I think maybe a better example of intimadation would be comparing Worf and Captain Picard. Actually not, because Worf is pretty charismatic too, but I think Picard is a great example of someone who is intimidating without being a huge physical specimen. If you had a phaser pointed at Picard, he could probably stare you down, and threaten you, and make you think the best thing you can do is give him that phaser. Worf is a pretty scary guy, but you'd probably just end up trying to shoot him.
 

reapersaurus said:
oh, you are SO forgetting how most of the planet was terrified by him to the point of peeing in their pants whenever he got near for many years....
And my contention is that it is NOT Mike Tyson's sense of personality that frightened millions of people - it was sheer physical prowess, unless you define Mike Tyson's look of menace in his eye as CHA...
And if you do, I think you'd properly need about 25 attributes to properly define the kind of character-definition you are looking for in your game.

Nope. I am not at all. I am pointing out that he was not able to influence people's behavior to hsi benefit using that fear. Not in any orchestrated manner.

Again, scare is one thing, intimidate is another completely.

So if Intimidate isn't the skill for when a big hulking half-orc gets in your face and says, "Drop the weapon," while balling his fists, and STR isn't the score used for that, how do you argue that it is the half-orcs CHA that is causing the opponent to drop his weapon.
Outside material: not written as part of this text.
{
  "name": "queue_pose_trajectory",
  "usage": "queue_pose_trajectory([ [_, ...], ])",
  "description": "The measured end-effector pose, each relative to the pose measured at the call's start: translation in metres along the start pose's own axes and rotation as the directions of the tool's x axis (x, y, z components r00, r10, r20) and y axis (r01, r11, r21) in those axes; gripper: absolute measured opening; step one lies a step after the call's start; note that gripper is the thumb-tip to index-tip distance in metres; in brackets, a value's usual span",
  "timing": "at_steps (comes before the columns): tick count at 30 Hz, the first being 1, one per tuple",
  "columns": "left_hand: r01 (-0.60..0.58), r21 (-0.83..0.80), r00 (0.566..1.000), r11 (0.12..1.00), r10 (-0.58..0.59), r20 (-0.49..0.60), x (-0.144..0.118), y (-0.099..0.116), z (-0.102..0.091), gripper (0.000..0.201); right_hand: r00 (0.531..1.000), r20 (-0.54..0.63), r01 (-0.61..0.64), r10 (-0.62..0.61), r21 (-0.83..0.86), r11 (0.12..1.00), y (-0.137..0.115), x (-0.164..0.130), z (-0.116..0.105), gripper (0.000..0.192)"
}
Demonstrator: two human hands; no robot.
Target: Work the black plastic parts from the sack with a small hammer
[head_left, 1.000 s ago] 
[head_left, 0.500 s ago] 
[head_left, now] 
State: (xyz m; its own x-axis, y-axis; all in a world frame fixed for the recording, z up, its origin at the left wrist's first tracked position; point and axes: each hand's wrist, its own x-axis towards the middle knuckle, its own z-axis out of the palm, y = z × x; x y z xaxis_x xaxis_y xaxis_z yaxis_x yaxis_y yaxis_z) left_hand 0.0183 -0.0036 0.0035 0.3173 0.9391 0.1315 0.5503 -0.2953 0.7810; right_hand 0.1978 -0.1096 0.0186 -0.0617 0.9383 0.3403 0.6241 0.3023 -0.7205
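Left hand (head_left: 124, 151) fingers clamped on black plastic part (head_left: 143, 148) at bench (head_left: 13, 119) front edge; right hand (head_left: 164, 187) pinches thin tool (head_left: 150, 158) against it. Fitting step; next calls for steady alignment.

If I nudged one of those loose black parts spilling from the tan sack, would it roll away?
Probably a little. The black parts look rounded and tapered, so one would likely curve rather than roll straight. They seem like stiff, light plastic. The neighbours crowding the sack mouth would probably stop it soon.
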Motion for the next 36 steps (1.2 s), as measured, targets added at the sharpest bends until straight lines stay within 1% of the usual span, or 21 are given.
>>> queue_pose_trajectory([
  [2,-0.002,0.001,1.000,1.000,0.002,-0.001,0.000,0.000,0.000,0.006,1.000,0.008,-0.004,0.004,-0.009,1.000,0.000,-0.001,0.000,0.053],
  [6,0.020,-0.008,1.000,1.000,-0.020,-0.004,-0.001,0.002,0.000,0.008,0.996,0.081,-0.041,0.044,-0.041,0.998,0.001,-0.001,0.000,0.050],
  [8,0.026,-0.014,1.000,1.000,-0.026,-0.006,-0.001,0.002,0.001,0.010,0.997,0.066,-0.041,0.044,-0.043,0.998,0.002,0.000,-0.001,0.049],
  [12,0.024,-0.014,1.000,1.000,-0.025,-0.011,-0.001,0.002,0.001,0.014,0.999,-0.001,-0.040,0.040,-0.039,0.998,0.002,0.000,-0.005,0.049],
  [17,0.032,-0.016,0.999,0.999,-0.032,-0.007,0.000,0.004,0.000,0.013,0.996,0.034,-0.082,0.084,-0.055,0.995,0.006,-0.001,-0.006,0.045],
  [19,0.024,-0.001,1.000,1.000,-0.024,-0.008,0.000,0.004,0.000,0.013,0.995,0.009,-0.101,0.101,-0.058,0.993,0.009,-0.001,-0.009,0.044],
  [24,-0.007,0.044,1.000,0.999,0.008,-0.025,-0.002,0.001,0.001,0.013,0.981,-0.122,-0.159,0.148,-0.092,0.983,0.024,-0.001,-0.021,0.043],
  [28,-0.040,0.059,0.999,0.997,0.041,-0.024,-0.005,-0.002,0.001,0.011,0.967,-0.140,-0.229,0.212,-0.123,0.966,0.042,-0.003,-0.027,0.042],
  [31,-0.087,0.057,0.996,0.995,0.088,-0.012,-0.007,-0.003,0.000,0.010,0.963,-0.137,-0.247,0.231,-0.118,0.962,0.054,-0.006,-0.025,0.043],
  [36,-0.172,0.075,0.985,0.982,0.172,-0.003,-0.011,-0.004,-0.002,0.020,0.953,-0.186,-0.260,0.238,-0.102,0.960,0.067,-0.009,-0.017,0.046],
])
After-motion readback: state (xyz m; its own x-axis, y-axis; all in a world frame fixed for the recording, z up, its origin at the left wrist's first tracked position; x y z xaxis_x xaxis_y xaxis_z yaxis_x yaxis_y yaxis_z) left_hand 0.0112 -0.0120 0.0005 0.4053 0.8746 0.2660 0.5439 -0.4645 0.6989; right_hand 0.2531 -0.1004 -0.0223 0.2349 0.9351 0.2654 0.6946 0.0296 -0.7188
People may respond to fear different ways. Intimidate is the skill fo making certain that react the way you want them to. What about the wizard who stands there and says "Drop your weapon or I'll burst you into flames where you stand."? Is that not scary?
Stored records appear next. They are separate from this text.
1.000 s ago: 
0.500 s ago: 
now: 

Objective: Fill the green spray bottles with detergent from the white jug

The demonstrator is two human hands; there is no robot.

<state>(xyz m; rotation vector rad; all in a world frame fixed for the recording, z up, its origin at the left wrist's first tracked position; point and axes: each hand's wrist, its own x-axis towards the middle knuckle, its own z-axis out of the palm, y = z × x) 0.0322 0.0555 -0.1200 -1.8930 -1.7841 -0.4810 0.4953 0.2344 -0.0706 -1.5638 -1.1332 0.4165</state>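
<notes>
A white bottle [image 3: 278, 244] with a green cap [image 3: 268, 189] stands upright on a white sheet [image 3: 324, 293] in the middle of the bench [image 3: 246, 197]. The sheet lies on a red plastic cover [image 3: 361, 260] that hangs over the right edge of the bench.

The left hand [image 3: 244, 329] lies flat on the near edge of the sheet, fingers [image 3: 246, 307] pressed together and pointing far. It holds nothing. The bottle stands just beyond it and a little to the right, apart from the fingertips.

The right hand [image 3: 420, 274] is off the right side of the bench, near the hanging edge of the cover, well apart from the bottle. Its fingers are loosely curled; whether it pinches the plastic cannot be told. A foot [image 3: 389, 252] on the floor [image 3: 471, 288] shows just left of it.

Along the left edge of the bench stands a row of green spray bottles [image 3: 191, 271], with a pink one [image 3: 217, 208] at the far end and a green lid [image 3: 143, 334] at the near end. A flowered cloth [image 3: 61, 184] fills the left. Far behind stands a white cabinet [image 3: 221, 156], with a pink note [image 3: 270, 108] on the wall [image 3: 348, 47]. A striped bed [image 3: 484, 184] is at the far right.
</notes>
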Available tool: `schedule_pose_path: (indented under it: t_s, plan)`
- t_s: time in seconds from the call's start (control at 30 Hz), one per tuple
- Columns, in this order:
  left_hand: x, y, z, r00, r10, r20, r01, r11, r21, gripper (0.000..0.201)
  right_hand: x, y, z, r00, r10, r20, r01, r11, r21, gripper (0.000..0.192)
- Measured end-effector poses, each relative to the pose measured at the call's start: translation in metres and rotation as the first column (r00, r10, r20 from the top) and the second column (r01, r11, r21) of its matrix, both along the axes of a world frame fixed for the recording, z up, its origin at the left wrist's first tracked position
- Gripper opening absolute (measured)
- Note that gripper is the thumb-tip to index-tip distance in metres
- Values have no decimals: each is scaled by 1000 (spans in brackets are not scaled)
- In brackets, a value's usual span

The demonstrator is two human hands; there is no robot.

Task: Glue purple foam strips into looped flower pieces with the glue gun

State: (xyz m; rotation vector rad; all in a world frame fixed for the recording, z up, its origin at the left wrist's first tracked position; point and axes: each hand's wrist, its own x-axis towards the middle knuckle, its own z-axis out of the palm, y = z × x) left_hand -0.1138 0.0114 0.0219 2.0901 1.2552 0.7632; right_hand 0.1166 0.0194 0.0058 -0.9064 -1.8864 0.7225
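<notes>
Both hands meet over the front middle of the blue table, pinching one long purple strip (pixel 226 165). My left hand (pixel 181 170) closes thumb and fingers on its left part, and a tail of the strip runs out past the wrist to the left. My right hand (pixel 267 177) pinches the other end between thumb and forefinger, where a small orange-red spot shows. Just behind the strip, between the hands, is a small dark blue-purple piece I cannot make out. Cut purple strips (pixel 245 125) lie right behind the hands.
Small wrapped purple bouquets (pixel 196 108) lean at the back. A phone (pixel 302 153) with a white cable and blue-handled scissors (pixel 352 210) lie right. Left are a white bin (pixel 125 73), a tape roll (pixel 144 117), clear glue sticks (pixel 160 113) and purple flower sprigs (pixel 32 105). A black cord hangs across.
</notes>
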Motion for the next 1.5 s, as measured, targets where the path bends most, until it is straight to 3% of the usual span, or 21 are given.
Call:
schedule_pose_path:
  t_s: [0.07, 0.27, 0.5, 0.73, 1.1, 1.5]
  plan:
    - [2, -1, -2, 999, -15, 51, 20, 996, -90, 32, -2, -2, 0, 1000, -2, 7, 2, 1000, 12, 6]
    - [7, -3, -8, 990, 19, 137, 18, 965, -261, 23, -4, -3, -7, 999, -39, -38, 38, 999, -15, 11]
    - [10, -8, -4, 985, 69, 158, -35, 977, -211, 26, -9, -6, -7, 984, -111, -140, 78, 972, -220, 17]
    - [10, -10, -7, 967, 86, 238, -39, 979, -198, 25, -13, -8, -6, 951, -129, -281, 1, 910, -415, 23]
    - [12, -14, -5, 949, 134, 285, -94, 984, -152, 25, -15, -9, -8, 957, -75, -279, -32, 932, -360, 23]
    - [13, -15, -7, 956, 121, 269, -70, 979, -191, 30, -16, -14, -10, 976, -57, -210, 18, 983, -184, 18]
In either case the target is likely to be scared. But does that mean they drop their weapon? Not at all. They might. They also might freeze in terror. They also might attack in a blind terror rage. They may turn and run with or without the wepapon in hand. They may steel their back and and say "I'll die before I'll let you ...." Unless the orc or wizard has some ranks in intimidate or a high CHA, they have no ability to control which of these responses the target will take when they become afraid.

Scared is easy, controlled is hard. Intimidate is about control.
 

The whole intimidation skill is iffy to begin with. DC of 10+ level of person your trying to intimidate. That's way to easy. It should be an opposed roll of some type.
 

All the proponants of STR based Intimidate, are missing the fact that if a STR 18 CHR 8 Half-orc timidly walk up to you and says "Um, would you, um, drop your sword, if you want..." while crushing an Iron bar would you be intimidated? Not in the least. And that's what a CHR 8 characters going to be like. He won't have the self-confidence to intimidate someone.
 

Axiomatic Unicorn said:
Not so much a blooper, but the Intimidation Through Strength varient rule on page 18 irks me.
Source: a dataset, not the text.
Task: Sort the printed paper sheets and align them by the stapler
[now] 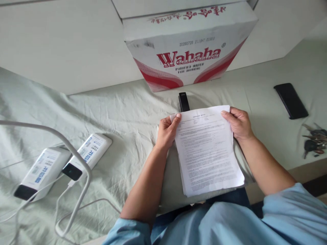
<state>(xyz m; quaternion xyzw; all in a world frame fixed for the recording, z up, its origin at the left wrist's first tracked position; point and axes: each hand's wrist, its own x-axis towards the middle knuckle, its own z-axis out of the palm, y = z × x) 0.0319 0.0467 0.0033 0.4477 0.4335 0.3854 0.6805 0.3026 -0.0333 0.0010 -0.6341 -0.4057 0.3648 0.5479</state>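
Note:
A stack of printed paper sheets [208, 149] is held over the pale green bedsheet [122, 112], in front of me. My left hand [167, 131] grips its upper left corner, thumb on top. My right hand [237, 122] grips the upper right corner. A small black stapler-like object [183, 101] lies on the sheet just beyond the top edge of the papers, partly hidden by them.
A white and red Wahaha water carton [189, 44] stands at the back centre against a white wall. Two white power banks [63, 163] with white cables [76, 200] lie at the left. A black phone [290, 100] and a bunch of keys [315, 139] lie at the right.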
I know some people already play this way, but, IMO, using STR instead of CHR really misses the point. And now it is in an official WotC product.

Heh and me I thought they screwed up in the 1st place by basing it around chr. I think it should of been a str based skill from the start with maybe a CHR based option. And no I'm not mixing up scare and intiidate, I just view things differently than you that's all.